The page contains brief notes on general script features and discussions about which Unicode characters are most appropriate when there is a choice. See also the companion document, Arabic Character Notes, which describes the characters used in Arabic script one by one.
For more detailed information, especially about the history and phonology of the Arabic script, follow the links in the text and at the bottom of the page. You can also click on the symbols in the list of symbols to jump to a description of that character. When you see red text (examples of Urdu) you can click on it to reveal the component characters.
You should download the fonts used for this page. They are free from the Web. For this page I used Nafees Nastaleeq for Urdu, and Lateef for vowelled text. The fonts Nafees Nastaleeq, Scheherazade and Noto Sans Arabic are downloaded with the page as webfonts. Click the blue vertical bar at the bottom right of the page to apply other fonts.
Urdu uses the Arabic script with extensions. A number of the extensions are based on those developed for Persian (Farsi).

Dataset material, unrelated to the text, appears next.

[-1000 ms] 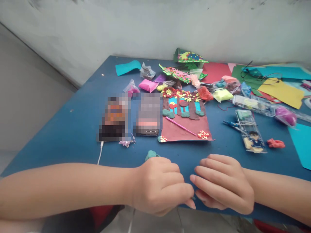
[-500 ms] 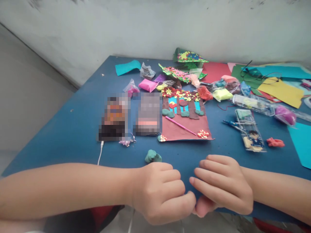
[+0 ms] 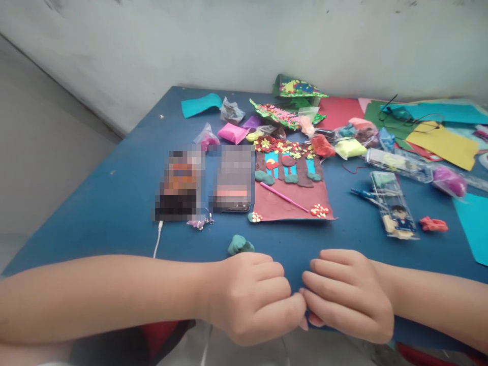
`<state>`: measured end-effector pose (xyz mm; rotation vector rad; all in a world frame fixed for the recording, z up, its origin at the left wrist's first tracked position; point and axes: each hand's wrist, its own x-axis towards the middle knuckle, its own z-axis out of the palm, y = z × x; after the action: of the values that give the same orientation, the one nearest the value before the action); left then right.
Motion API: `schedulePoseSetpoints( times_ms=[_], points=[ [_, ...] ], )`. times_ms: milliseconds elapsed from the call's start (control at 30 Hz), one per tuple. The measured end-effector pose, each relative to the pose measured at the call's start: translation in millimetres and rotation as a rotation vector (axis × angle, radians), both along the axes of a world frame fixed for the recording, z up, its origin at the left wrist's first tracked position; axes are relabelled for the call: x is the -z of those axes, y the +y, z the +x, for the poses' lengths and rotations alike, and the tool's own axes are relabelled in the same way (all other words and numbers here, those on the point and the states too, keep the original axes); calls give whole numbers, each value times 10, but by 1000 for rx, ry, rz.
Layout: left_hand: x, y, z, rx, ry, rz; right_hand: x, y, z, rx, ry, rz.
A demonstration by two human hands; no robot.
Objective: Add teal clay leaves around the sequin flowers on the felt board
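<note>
My left hand [image 3: 263,300] is closed, its fingers curled, at the near edge of the blue table. My right hand [image 3: 348,295] is curled too, and its fingertips meet the left hand's thumb and forefinger. Whatever sits between the fingertips is hidden. Just beyond my left wrist lies a lump of green modelling clay [image 3: 240,245]. Farther back is a clay picture [image 3: 293,198] on a brownish-red ground, with brown trunks, red and yellow leaves and green bushes. A thin pink stick [image 3: 284,197] rests across it.
Two phones with blurred screens, a left phone [image 3: 179,188] and a right phone [image 3: 233,178], lie left of the picture. Bagged clay [image 3: 232,133] is strewn behind. A clear case [image 3: 394,206], a compass [image 3: 366,195], red clay [image 3: 433,224] and coloured paper [image 3: 442,145] occupy the right.
My right hand's fingers have curled in more, and its thumb has tucked mostly out of sight. My left hand has barely moved. The things on the table stay put.
</note>
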<state>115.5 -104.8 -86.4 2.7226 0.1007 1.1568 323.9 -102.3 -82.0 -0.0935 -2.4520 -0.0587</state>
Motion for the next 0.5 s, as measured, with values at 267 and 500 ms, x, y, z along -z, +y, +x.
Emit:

The script type is abjad, ie. the script is largely consonantal and short vowel sounds are typically not shown. Some of the consonant characters double as long vowels (eg. ی and و). The vowels are not usually clearly defined, but when necessary, vowel information can be represented by combining marks appearing above or below the base consonant. The absence of a vowel and doubling of consonants can be indicated in the same way.
Example of Urdu:
تمام انسان آزادی اور حقوق و عزت کے اعتبار سے برابر پیدا ہویٔے ہیں۔ انہیں ضمیر اور عقل و دیعت ہویٔی ہے۔ اس لیٔے انہیں ایک دوسرے کے ساتھ بھایٔی چارے کا سلوک کرنا چاہیء۔
The basic alphabet covers a much wider repertoire of sounds than found in Arabic, so several extensions have been added to the basic Arabic script. Many of these come via Persian. The alphabet includes aspirated letters that have to be composed with two Unicode characters and a je letter that uses different Unicode characters depending on the context.
Although it is not always possible to guess the vowel sounds in a word, the consonants are largely reliable phonetically. There is mostly a one-to-one correspondance between letters and sounds.
Since the script is cursive (ie. letters are typically joined) the letter forms can vary considerably according to position.
Urdu is typically written in a nasta'liq style; ie. the connected letters in a word tend to follow a sloping baseline. This is achieved in Unicode by using the correct font - the underlying characters used are not different for nasta'liq vs. other styles.
The absence of a vowel sound can be indicated with a diacritic called sukūn or jazm, although this diacritic is not normally shown in text, eg. سَخْت saxt hard.
It has various possible forms, including a small round circle, something that looks like peʃ, and something like a circumflex.
This diacritic is never written above the final character in a word, because as a rule a short vowel is not pronounced in this position.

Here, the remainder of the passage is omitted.